* **Task to complete**
Take each line of the data that contains the string "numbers" and copy it.
Exercise data Block Start
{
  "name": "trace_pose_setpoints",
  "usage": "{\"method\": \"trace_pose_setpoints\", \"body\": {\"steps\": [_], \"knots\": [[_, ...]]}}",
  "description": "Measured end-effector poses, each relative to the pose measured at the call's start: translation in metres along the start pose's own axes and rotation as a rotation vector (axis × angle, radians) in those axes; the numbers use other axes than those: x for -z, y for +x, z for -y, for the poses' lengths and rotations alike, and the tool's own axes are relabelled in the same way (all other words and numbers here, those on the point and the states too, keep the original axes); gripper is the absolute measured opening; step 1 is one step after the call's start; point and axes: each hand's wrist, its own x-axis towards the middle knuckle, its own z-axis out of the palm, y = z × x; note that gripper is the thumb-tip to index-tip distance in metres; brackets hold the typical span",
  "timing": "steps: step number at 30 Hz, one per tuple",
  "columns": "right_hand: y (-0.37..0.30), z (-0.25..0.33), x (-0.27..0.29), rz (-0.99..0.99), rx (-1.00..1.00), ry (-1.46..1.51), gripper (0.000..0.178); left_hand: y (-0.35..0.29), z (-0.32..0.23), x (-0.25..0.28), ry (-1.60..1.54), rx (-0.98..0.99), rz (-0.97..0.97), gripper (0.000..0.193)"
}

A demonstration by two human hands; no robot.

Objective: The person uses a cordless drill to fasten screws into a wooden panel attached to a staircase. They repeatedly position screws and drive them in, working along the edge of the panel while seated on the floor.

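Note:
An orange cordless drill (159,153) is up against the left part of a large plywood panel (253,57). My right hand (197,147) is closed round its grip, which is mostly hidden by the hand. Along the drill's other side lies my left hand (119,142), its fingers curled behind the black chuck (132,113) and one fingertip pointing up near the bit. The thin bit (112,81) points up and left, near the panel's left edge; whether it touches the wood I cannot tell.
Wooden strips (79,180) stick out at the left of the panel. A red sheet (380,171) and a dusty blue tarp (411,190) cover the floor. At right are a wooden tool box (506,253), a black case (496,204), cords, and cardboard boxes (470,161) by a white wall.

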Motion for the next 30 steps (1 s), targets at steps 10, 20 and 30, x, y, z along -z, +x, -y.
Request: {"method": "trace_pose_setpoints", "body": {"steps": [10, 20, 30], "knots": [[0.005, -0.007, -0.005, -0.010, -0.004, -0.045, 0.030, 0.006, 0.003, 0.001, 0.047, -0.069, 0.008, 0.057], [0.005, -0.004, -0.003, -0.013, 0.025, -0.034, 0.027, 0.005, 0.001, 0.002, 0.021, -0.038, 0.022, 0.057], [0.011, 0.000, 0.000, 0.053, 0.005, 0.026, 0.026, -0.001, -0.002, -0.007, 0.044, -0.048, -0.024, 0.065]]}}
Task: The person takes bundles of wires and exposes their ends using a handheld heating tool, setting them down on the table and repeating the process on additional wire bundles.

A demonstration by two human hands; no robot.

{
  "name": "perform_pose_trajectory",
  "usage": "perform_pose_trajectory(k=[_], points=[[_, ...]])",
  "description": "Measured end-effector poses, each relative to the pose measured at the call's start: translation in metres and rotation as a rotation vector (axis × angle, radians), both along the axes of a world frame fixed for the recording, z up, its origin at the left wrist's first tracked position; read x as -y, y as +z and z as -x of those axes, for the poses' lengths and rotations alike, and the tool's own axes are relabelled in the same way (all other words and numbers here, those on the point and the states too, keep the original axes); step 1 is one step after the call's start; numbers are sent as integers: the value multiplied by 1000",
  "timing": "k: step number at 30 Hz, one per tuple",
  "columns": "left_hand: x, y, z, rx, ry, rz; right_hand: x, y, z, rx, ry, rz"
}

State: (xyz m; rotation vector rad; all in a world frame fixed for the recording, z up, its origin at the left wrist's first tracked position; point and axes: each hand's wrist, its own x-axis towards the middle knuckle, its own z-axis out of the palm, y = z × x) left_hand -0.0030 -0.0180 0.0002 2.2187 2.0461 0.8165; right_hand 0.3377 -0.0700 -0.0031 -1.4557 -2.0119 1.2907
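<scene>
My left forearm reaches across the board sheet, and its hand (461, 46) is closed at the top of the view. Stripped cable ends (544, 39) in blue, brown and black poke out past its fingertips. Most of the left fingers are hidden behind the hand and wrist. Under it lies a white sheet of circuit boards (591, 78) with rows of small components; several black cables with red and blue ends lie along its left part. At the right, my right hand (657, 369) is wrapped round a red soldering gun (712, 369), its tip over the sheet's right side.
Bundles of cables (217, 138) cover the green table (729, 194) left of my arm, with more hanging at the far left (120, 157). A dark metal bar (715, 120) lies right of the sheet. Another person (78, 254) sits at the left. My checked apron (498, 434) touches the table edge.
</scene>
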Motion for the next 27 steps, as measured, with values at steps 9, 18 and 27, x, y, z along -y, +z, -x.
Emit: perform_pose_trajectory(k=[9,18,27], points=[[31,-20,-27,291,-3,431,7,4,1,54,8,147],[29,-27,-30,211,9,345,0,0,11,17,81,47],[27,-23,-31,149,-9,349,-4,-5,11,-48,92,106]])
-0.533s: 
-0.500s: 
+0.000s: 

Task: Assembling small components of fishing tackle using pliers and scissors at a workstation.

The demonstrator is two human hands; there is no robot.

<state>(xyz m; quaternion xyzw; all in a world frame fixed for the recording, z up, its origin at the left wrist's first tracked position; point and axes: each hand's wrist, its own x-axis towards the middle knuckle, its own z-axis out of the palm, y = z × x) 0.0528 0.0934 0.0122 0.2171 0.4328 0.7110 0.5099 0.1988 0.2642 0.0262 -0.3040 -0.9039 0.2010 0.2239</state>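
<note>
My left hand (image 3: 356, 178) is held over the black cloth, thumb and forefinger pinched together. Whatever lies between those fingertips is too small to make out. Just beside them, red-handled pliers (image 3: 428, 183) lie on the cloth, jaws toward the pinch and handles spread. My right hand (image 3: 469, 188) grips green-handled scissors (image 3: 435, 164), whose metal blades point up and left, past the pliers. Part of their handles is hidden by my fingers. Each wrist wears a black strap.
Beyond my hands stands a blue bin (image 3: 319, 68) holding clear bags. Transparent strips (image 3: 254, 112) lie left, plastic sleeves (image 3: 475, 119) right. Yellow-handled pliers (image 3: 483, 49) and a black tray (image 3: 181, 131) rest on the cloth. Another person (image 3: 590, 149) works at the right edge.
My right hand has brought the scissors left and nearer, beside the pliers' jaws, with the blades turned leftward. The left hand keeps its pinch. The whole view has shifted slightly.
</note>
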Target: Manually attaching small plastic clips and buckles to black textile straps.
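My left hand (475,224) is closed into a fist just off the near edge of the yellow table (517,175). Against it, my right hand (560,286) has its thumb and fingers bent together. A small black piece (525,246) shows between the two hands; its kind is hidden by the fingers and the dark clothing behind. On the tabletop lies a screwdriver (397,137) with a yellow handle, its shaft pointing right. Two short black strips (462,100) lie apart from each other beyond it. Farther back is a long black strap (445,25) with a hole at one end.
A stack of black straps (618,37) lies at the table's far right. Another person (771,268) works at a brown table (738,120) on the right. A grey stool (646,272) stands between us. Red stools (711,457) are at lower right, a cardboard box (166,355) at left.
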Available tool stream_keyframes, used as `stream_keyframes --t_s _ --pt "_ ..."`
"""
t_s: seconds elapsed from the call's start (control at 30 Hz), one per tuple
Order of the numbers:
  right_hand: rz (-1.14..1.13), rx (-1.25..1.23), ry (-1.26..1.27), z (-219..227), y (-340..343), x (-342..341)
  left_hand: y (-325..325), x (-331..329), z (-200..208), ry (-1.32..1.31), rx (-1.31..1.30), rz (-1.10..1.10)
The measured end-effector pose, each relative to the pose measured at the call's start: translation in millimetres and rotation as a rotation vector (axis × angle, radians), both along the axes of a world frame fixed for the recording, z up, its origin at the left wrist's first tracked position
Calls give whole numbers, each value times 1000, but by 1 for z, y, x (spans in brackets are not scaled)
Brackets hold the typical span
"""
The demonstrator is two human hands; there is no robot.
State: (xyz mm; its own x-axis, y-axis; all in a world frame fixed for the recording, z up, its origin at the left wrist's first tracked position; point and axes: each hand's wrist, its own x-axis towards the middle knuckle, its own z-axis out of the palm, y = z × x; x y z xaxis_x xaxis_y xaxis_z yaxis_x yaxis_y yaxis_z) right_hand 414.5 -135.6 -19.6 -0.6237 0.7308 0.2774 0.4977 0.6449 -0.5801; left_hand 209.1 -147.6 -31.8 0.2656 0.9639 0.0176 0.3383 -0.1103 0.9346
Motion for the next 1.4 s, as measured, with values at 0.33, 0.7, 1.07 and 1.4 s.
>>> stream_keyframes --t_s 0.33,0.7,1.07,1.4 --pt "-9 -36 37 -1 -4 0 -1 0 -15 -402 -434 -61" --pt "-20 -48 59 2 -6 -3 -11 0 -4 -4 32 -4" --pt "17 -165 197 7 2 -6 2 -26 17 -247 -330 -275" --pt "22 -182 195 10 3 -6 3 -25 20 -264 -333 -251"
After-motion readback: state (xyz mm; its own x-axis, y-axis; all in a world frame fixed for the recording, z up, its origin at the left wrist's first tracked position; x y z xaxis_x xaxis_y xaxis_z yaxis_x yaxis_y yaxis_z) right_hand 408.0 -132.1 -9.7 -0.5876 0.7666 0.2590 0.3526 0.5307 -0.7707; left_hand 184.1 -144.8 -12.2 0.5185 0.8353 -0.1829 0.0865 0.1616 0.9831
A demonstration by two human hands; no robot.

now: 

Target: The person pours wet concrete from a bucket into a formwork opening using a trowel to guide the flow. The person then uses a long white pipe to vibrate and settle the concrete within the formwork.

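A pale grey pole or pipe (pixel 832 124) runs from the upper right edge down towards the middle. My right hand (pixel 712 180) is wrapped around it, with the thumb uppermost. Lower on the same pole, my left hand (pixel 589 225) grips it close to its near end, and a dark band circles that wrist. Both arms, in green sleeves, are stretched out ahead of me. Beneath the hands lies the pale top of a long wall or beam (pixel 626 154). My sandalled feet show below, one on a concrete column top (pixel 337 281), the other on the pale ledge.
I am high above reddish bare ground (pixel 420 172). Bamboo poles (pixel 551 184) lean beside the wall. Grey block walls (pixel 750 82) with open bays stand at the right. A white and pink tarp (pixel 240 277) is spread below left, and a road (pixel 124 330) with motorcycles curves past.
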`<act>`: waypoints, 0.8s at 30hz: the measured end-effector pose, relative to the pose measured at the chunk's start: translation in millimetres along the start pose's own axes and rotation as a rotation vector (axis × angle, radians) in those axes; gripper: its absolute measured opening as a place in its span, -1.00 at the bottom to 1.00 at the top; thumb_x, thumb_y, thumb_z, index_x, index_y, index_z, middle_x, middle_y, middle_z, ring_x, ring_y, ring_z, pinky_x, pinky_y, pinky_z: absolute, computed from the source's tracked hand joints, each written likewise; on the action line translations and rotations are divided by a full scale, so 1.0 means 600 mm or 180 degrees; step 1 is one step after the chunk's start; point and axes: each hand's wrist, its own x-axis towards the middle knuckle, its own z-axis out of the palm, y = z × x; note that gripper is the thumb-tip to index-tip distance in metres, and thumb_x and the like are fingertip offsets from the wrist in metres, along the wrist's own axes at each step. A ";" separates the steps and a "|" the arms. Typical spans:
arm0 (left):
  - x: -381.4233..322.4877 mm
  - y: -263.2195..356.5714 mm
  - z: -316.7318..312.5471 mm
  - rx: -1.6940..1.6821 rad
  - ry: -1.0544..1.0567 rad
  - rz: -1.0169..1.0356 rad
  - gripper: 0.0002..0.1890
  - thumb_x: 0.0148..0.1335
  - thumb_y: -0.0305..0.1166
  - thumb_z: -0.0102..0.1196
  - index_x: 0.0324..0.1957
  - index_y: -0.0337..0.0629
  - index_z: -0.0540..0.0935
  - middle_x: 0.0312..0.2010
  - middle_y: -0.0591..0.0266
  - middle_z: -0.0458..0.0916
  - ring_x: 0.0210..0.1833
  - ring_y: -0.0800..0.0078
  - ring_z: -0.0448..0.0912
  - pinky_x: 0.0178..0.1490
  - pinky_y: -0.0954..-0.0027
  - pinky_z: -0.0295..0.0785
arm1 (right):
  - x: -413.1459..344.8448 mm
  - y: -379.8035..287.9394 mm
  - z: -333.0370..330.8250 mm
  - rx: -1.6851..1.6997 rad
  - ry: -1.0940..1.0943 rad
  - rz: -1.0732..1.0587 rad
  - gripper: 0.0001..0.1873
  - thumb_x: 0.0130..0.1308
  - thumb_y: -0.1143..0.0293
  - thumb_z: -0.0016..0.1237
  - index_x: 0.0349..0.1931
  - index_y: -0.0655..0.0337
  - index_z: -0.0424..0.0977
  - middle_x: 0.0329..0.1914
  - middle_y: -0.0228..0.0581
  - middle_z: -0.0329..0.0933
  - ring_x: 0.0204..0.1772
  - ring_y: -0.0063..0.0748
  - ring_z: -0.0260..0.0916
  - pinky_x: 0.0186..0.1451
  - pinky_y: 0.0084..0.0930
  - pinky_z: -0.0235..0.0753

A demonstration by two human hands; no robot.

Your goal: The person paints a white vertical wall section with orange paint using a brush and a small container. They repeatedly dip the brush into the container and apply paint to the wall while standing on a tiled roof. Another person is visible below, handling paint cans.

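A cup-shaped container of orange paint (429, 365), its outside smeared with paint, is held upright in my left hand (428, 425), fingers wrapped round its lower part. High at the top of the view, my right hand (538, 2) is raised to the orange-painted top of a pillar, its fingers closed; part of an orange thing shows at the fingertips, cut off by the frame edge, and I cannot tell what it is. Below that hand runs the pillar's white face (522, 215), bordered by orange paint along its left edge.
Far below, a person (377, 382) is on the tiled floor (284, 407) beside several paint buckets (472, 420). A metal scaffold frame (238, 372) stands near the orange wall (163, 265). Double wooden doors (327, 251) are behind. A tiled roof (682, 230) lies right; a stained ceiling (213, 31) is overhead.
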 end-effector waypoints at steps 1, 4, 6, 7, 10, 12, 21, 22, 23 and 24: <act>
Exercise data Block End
* **Task response**
  "description": "Measured end-effector poses, each relative to the pose measured at the call's start: translation in metres along the start pose's own axes and rotation as a rotation vector (axis × angle, radians) in those axes; the numbers use other axes than those: x for -z, y for +x, z for -y, for the poses' lengths and rotations alike, and the tool's own axes are relabelled in the same way (all other words and numbers here, those on the point and the states too, keep the original axes); gripper is the absolute measured opening; step 1 is one step after the call's start; point and axes: each hand's wrist, its own x-axis towards the middle knuckle, its own z-axis out of the palm, y = z × x; note that gripper is the thumb-tip to index-tip distance in metres; brackets hold the typical span",
  "description": "Measured end-effector poses, each relative to the pose measured at the call's start: translation in metres and rotation as a rotation vector (axis × angle, radians), both along the axes of a world frame fixed for the recording, z up, its origin at the left wrist's first tracked position; read x as -y, y as +z and z as -x of those axes, for the poses' lengths and rotations alike, and the tool's own axes are relabelled in the same way (all other words and numbers here, those on the point and the states too, keep the original axes); step 1 is one step after the call's start; numbers are sent as integers: the value multiplied by 1000",
Order of the numbers:
Calls give whole numbers, each value times 1000, but by 1 for z, y, x (spans in brackets are not scaled)

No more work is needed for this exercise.